### What is expected
From the line with "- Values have" to the line with "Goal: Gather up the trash", output every line below exactly, both ends included. Skip the pictures.
#### Dataset excerpt ####
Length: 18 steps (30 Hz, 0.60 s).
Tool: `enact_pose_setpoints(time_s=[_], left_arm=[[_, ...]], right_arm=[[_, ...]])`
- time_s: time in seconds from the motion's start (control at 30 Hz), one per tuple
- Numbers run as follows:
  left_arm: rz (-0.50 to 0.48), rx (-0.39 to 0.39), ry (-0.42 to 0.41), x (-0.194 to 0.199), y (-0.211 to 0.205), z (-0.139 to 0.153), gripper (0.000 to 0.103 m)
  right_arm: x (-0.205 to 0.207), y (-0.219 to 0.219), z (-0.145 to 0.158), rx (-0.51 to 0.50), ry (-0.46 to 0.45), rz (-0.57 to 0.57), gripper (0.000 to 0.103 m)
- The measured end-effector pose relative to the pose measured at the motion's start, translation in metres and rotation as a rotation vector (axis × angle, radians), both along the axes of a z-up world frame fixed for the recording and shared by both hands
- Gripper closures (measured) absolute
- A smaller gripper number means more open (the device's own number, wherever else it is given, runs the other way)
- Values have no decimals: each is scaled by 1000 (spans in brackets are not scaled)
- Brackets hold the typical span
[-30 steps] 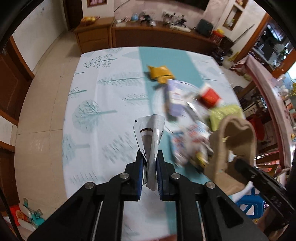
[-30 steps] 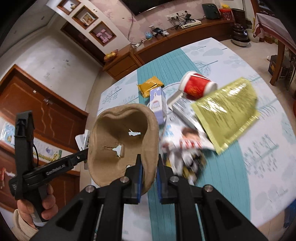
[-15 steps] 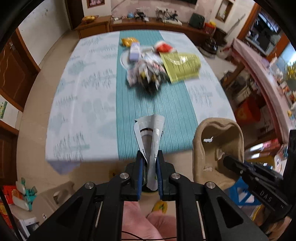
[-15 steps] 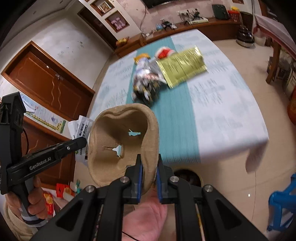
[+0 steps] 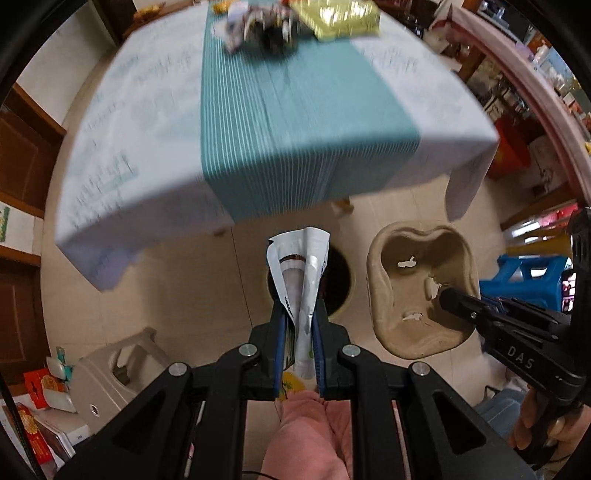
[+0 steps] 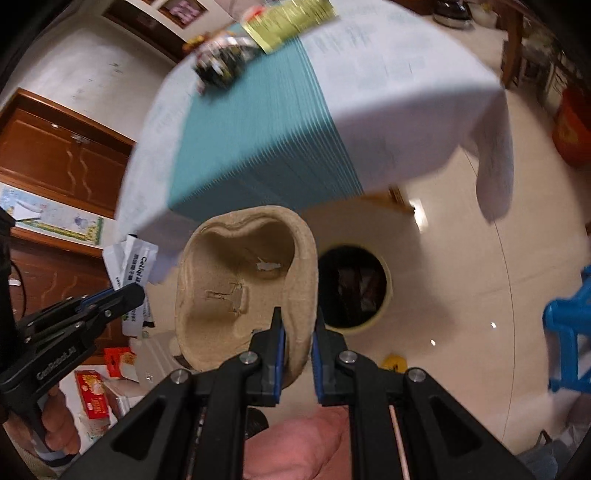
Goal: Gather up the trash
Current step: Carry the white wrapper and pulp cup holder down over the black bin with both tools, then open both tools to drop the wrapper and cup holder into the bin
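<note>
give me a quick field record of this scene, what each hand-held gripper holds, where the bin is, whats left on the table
left hand-held gripper: shut on silver-white wrapper
right hand-held gripper: shut on rim of brown pulp cup tray
bin: round, open, on the floor near the table, some trash already inside
table: white cloth with teal runner
left on table: yellow-green packet, blurred pile of wrappers
</note>
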<state>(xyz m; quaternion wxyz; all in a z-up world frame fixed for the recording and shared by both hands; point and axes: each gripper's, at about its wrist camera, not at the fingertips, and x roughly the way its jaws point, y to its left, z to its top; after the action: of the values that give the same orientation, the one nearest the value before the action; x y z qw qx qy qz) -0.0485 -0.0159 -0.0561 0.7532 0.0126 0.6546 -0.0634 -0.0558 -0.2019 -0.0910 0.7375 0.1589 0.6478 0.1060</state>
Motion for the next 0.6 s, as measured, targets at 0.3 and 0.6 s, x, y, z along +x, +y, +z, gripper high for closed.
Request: enact_pose_setpoints(time_s=[0.3,0.6], left_arm=[[17,-20,104,-6,9,-145,92],[36,-18,168,28,1,-294,90]], right_arm=[[-11,24,-135,-114,108,-12,91],[23,28,-280,-237,158,-51,91]])
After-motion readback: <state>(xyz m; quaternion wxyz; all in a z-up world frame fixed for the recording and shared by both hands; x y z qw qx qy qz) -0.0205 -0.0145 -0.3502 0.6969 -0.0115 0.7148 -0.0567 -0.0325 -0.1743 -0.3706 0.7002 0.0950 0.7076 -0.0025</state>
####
### Reply
- Values have no decimals: each is scaled by 1000 (spans in brackets are not scaled)
- Brackets hold the typical span
[-30 steps] 
[-30 steps] 
[-15 steps] 
[-15 steps] 
[+0 steps] 
[+0 steps] 
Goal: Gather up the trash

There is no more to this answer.